Wed Apr 18 11:37:52 PDT 2007 — Power issue at our Santa Rosa datacenter update. We confirmed that the UPS experienced a catastrophic massive internal failure. At this time we are continuing to run the UPS’ load on external bypass to PG&E service power with our generator running in the event that PG&E service is interrupted.

www.sonic.net/ups-failure/IMG_3332.jpg www.sonic.net/ups-failure/IMG_3321.JPG www.sonic.net/ups-failure/IMG_3326.JPG www.sonic.net/ups-failure/IMG_3318.JPG

-Nathan, Kelsey, Dane and Russ.

Power issue at our Santa Rosa datacenter.

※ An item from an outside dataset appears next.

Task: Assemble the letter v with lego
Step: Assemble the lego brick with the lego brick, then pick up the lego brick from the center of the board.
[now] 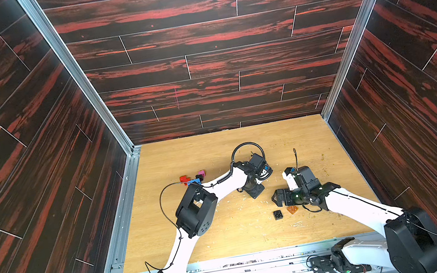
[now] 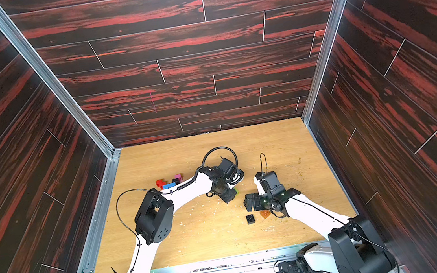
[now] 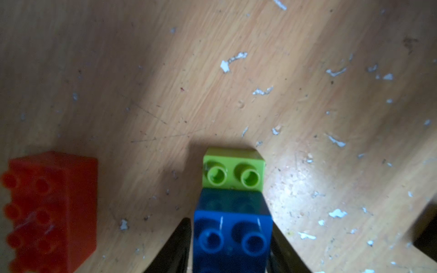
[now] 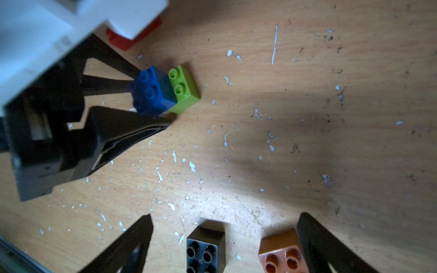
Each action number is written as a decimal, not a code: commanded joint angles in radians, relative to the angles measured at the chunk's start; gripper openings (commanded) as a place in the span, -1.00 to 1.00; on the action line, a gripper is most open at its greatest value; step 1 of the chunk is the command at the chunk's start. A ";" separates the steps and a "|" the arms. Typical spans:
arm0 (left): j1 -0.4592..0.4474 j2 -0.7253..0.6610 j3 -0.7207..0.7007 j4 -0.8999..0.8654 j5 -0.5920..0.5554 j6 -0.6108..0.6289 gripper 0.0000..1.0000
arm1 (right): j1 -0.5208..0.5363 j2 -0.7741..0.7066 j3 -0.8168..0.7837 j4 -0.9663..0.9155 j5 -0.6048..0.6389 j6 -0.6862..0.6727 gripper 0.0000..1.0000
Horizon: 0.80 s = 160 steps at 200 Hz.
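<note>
A blue brick (image 3: 233, 236) sits half over a lime green brick (image 3: 233, 172) on the wooden table (image 1: 227, 239). My left gripper (image 3: 230, 221) straddles the blue brick, open a little, with a thin gap at one finger. From the right wrist view, the blue brick (image 4: 151, 91) and the lime brick (image 4: 185, 89) show between those fingers. My right gripper (image 4: 225, 215) is open wide and low over the table. A black brick (image 4: 205, 248) and an orange brick (image 4: 281, 253) lie between its fingers, the orange one beside one finger.
A red brick (image 3: 52, 208) lies close beside the left gripper. Red (image 1: 185, 179), blue (image 1: 195, 181) and pink (image 1: 201, 173) bricks sit clustered at the far left, behind the left arm. White flecks litter the table. Dark wood-patterned walls close in three sides.
</note>
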 commanded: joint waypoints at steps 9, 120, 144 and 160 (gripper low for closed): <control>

Wed Apr 18 07:46:24 PDT 2007 — Power issue at our Santa Rosa datacenter. This morning at approximately 6:49am one of the UPSes that feeds our Santa Rosa colocation facility dropped its critical load, causing the 15 customers connected to the UPS to lose power. When we arrived on-site to investigate, the power room where the UPS is located smelled of burnt plastic and the input circuit breaker to the UPS was tripped. We placed the load into external bypass around 7:10am, at which time power was restored.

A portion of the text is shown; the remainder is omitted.